Historic house in Michigan, United States

The Judge Robert S. Wilson House, also known as the Wilson-Wahr House, is a private house located at 126 North Division Street in Ann Arbor, Michigan. It was listed on the National Register of Historic Places in 1972.

==History==
Robert S. Wilson was an attorney who moved from Allegheny County, New York, to Ann Arbor in 1835. He was Judge of the Washtenaw County Probate court for a year, and served in the Michigan House of Representatives. In approximately 1839, Wilson had this house built on a lot in Ann Arbor. He lived there until 1850, when he moved to Chicago and sold the house to John H. Welles.

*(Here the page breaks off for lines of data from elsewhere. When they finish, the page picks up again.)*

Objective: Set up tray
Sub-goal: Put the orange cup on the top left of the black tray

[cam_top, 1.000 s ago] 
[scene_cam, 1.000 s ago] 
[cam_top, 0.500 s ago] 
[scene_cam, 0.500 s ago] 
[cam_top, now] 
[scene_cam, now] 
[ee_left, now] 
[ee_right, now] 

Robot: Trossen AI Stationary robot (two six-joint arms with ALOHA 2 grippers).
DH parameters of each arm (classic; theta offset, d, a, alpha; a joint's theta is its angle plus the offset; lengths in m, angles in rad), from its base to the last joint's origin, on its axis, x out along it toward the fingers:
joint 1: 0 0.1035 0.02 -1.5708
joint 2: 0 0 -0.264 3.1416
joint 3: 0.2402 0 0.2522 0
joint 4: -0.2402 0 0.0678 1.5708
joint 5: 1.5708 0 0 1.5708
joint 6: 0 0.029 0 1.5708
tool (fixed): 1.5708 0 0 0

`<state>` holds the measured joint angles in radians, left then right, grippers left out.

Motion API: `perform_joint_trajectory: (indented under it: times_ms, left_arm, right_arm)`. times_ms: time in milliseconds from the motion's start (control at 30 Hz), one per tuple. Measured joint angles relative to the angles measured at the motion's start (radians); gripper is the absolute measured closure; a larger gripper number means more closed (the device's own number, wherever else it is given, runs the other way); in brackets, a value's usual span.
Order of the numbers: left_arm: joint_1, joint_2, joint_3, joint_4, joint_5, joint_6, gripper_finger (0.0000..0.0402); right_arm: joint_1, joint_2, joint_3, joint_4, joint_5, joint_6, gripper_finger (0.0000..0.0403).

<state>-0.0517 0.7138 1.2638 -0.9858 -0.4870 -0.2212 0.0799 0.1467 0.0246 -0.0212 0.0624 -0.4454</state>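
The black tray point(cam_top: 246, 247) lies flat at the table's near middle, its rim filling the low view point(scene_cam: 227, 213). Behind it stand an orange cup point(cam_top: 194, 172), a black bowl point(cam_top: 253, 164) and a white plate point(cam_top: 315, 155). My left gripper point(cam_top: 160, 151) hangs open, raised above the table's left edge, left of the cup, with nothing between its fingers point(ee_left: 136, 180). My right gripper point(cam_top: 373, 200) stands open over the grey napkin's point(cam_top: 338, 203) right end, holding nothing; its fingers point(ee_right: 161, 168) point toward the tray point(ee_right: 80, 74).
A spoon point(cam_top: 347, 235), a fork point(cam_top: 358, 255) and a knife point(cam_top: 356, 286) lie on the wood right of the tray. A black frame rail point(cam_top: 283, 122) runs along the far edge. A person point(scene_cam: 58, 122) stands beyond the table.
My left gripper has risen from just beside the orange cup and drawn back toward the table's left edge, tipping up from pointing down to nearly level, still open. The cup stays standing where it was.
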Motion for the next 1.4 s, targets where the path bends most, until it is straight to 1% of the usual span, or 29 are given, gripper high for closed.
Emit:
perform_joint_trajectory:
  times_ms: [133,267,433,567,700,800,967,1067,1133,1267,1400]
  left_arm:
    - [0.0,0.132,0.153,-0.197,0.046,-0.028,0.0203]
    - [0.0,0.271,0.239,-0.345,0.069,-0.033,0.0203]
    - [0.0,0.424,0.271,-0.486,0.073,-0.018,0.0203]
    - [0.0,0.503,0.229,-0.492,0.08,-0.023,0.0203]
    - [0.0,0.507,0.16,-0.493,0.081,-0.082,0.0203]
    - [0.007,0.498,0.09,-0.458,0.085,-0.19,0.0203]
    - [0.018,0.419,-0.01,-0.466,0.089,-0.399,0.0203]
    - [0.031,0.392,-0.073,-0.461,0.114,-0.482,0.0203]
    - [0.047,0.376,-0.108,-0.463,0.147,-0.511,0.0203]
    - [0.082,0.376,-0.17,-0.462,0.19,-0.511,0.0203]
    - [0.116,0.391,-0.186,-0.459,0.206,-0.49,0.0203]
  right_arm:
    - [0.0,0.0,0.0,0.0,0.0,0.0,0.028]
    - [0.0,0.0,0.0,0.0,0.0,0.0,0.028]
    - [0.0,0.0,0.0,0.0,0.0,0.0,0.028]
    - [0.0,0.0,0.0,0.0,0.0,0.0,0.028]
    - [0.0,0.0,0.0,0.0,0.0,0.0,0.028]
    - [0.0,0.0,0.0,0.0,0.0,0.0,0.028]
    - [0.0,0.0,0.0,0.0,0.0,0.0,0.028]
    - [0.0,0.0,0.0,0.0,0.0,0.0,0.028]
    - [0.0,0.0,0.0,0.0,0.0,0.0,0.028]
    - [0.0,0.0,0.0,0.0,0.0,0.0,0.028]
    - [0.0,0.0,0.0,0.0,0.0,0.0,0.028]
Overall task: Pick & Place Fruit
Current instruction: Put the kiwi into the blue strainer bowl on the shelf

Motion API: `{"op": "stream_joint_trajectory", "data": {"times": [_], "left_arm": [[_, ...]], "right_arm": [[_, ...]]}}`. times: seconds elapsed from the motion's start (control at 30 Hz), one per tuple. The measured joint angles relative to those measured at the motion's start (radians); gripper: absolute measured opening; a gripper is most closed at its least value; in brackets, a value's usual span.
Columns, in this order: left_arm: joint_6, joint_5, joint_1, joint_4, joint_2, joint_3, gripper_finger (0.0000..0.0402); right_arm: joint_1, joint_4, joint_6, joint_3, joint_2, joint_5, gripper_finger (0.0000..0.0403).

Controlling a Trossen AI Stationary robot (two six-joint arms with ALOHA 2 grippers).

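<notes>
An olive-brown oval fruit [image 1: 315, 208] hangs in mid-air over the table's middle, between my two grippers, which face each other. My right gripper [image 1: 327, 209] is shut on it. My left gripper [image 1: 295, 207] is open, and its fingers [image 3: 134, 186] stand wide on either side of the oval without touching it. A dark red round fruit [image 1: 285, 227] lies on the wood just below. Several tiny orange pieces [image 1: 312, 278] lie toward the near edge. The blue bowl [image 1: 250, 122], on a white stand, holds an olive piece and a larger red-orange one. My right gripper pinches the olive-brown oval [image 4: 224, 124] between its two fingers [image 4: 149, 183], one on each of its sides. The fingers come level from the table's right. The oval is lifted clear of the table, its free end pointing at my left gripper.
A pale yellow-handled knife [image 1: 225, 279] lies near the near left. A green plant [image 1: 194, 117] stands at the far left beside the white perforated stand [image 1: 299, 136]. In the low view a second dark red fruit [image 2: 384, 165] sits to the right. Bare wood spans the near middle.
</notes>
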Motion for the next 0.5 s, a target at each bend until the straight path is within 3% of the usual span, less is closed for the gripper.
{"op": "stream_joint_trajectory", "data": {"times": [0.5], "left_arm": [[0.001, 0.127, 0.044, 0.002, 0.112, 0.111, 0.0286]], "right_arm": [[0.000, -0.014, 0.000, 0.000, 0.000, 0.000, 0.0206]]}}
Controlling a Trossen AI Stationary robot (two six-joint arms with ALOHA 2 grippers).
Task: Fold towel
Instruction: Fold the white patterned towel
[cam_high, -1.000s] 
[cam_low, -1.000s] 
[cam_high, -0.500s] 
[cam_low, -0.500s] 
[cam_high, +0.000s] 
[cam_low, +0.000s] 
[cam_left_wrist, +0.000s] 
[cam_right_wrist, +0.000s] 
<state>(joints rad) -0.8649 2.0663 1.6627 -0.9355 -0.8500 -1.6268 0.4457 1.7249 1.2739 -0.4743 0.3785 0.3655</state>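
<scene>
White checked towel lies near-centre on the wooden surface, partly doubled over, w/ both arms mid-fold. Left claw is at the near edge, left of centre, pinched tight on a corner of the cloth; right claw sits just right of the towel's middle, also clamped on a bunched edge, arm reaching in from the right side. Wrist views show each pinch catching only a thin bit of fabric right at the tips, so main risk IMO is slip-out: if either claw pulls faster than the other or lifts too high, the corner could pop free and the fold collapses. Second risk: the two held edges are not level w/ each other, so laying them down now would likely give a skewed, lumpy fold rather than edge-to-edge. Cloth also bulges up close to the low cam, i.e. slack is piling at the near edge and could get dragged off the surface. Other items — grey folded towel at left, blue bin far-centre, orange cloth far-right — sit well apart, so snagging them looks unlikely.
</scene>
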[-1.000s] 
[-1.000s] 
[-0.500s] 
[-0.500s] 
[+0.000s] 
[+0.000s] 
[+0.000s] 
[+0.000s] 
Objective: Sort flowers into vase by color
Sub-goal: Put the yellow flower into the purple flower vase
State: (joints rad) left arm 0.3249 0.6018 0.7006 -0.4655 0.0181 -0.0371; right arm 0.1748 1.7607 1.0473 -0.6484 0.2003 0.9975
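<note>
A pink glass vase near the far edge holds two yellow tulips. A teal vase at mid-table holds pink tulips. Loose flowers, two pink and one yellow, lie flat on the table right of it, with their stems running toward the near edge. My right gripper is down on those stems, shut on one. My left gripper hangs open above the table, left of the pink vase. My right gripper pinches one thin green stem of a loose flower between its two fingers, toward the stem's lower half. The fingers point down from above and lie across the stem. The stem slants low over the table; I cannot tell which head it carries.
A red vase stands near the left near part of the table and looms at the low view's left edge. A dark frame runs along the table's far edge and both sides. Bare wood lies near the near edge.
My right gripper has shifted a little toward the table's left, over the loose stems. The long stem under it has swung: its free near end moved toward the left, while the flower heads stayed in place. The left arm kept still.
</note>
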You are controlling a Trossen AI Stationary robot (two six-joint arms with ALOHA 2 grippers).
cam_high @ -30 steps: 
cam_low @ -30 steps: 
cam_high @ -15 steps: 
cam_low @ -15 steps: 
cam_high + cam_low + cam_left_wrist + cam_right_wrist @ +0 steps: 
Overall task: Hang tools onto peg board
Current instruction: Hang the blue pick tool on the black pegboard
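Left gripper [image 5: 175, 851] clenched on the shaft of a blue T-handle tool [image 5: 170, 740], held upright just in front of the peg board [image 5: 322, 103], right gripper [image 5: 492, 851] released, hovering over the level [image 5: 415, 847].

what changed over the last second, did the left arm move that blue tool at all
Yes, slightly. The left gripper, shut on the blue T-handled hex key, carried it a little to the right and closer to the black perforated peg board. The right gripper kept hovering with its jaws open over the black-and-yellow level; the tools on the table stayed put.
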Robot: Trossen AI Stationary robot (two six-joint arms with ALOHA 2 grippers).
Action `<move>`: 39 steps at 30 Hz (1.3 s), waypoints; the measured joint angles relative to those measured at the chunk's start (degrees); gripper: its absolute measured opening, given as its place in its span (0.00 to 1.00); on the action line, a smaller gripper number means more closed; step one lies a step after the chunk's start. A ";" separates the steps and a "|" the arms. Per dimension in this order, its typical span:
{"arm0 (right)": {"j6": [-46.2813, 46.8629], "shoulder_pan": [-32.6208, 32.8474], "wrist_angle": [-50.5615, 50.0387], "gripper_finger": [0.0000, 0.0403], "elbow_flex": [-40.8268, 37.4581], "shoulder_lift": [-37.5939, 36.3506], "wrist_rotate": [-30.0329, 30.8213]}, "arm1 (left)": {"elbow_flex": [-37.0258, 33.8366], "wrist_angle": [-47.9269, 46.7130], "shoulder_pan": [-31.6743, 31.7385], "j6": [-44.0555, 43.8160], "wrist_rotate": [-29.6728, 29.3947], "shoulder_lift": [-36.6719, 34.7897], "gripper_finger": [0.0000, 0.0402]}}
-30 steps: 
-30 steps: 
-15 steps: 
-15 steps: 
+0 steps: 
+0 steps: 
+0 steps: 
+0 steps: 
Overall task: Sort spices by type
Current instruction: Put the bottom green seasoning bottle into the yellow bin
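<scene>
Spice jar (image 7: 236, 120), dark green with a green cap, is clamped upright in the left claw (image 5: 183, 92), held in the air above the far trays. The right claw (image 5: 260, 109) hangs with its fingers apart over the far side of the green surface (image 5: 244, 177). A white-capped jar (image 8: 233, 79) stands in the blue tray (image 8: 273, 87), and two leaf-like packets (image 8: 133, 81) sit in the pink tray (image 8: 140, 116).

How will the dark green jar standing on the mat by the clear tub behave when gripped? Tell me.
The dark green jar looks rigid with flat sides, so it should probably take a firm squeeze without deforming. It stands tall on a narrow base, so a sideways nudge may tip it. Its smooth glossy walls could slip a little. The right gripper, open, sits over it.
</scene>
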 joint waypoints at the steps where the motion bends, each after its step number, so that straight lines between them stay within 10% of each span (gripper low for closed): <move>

Welles is thought to have constructed the rear addition to the house, and made other extensive alterations. It is likely that the middle section was built in 1835, the temple portion was added in 1843, and the kitchen and servants quarters were added in 1850. In 1855, Welles' son Henry moved into the house with his four daughters (Clarissa, Sarah, Mary Fiske, and Susan Holly), after the death of his wife. Henry Welles died in 1860, and the house passed to successive owners. In 1893, the house was sold in a tax sale to George Wahr, and his wife, Emma (Staebler) Wahr. The Wahr family constructed another house next door as their residence, and rented the house to sororities and fraternities. After 20 years, they moved back into the main Wilson-Wahr House. The house passed on to the Wahr's daughter, Natalie Wahr Sallade (who died in 1974), and the Sallades occupied the house until 2002 when it was purchased by Norman and Ilene Tyler.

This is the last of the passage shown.